Let's eliminate the assumptions that because someone's disease isn't responsive to treatment that they are doing something wrong. Often it is an organic process that we just have no damn control over. We can do our best to complement the treatments with a healthy life plan, but need to remember that cancer in our bodies doesn't mean a failure on anyone's part.

Cancer is such a broad, general term. We rely on our own understandings and experiences in an attempt to relate, but it's important to keep in mind that everyone's disease is different. According to the Cancer Research Institute, "cancer" refers to more than 200 different diseases characterized by the uncontrolled growth of cells that invade and damage the body's normal tissues.

As specific as Hodgkin Lymphoma -- the blood cancer of the immune system that I live with -- sounds, according to the Leukemia and Lymphoma Society, there are two subtypes. Under the "classic" subtype, there are four more sub-sub types. Treatment and disease behavior then depends on the stage at which you were diagnosed and whether your tumors are positive for certain proteins and viruses, as well as unknown factors that cause a certain strain to behave a certain way.
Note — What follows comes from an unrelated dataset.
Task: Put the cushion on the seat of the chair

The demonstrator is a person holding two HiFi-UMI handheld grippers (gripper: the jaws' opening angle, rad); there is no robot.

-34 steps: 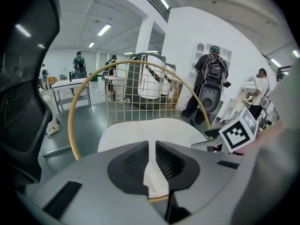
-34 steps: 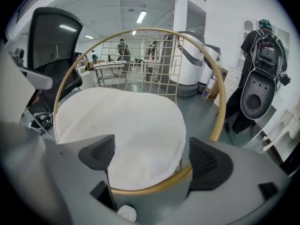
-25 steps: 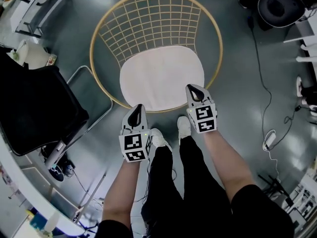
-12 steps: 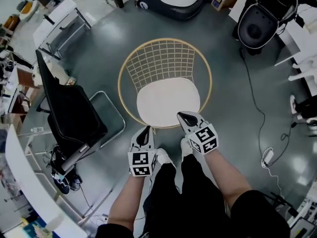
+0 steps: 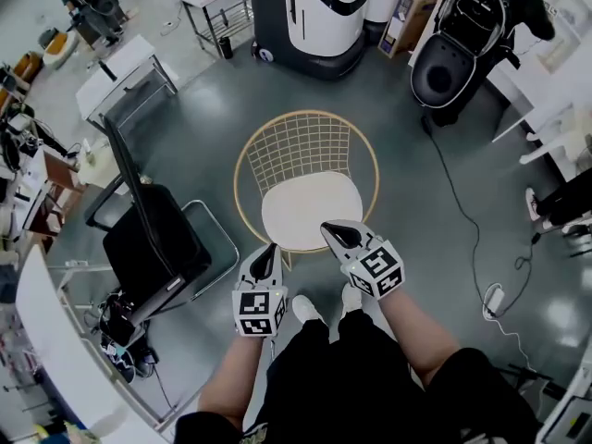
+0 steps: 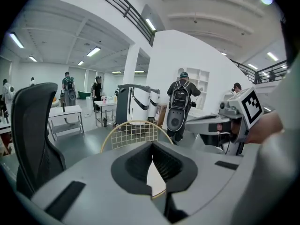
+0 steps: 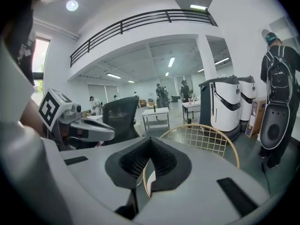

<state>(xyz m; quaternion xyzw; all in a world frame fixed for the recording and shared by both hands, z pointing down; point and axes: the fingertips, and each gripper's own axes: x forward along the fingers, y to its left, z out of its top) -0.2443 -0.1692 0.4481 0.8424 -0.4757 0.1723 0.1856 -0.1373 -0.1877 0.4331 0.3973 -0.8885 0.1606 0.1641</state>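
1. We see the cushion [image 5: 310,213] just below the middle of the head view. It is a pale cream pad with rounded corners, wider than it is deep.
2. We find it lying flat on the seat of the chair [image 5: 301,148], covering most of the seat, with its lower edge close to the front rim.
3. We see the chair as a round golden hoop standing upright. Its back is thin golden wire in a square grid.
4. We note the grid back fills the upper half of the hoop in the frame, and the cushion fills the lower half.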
I am not saying that we shouldn't share with each other our stories and tactics, songs, books, foods, jokes that have helped us heal. I certainly know that I would not have gotten this far without the outpouring of suggestions from those in and outside of the "cancer world" about things like anti-inflammatory foods, yoga, clinical trials, cutting-edge drugs, talk therapy, meditation, renowned doctors, and countless other valuable strategies that are now integral parts of my life.

I am grateful to the people who are tactful enough to reach out and make these suggestions in a manner that is comfortable and appropriate.

Let's turn up the love and respect and turn down the need to pounce with our own solutions to problems that may not even exist. The choices someone makes may be drastically different from how you'd approach a situation, but there is no single right way to survive and thrive in this wild and beautiful life. Let's give each other the space and freedom to do that however we must, minus all the pressure and expectations.